Ahoy! Washington Savoyards' Ship Comes In With 'Penzance'

Adam Juran as the Pirate King and Diana Cantrelle as Ruth in Gilbert & Sullivan's "The Pirates of Penzance." What the production lacks in polish it makes up for in energy.
Adam Juran as the Pirate King and Diana Cantrelle as Ruth in Gilbert & Sullivan's "The Pirates of Penzance." What the production lacks in polish it makes up for in energy. (By Christopher Mueller)
By Robert Battey
Special to The Washington Post
Friday, February 29, 2008

The Washington Savoyards have opened an entertaining production of Gilbert & Sullivan's masterly "Pirates of Penzance" at the company's new home in the Atlas Performing Arts Center. "Pirates" has always been a favorite of American audiences; its frenetic tapestry of cultural parody has in turn lent itself to sly references in "The Simpsons," Tom Lehrer, the Muppets and Animaniacs. Some even hear its droll elocutions ("no Englishman unmoved that statement hears") in the mouth of Yoda in "Star Wars."
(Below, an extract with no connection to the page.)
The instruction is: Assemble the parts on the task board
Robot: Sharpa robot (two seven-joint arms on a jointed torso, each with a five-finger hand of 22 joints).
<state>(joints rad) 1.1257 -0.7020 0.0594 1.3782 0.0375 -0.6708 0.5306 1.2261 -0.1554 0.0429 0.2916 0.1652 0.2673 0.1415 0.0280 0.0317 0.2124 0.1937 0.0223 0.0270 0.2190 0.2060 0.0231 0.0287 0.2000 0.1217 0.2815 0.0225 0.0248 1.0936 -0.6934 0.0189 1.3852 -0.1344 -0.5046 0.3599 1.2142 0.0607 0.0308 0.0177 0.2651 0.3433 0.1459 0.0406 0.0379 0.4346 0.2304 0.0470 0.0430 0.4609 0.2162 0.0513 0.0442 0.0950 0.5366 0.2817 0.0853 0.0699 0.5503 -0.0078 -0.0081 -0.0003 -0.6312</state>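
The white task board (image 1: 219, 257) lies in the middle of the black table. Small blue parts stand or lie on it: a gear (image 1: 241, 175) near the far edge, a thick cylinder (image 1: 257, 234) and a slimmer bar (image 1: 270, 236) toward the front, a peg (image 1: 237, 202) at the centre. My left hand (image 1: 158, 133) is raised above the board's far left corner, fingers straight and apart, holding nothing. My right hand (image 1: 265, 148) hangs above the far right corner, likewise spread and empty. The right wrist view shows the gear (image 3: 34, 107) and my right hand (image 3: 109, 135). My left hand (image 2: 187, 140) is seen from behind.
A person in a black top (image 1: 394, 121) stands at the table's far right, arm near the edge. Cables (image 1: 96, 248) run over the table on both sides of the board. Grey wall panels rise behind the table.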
The Savoyards are a heterogeneous company that draws its singers and musicians from the region's large pool of amateurs, semi-professionals and Catholic University students. The new hall is intimate, with so-so acoustics and a fairly shallow stage, but the productions are vibrant and enjoyable.

The musical level in this production is generally quite high. The cast is of fairly even quality -- no standouts and no duds -- and the choral singing excellent (particularly in the Act 1 finale). Diction, so crucial in G&S, was admirable, although most of the cast struggled at times in their lower registers. There is some impressive choreography, the performers making up in energy what they lack in precision. It would be good if everyone agreed whether they were going to use British accents or not, and the pirates' stage business was often too corny, at times suggesting a TV sitcom aimed at children. A pre-curtain "Good morning!" number detracted rather than added.

But the pleasures of the production were many. The company rightly puts emphasis on its detailed ensemble work, and the sets and costumes were amusing and imaginative. Conductor N. Thomas Pedersen set nicely flowing tempos and maintained good balances, and added another layer of affectionate parody by using a harpsichord in the recitatives.

Gilbert's clever and apparently effortless verse is a timeless marvel, and Sullivan's deft, perfectly drawn accompaniments limn the comedy and melodrama hand-in-glove. Washington Savoyards' devotion and specialization in this repertoire have enriched the musical life of the region immensely; long may they wave.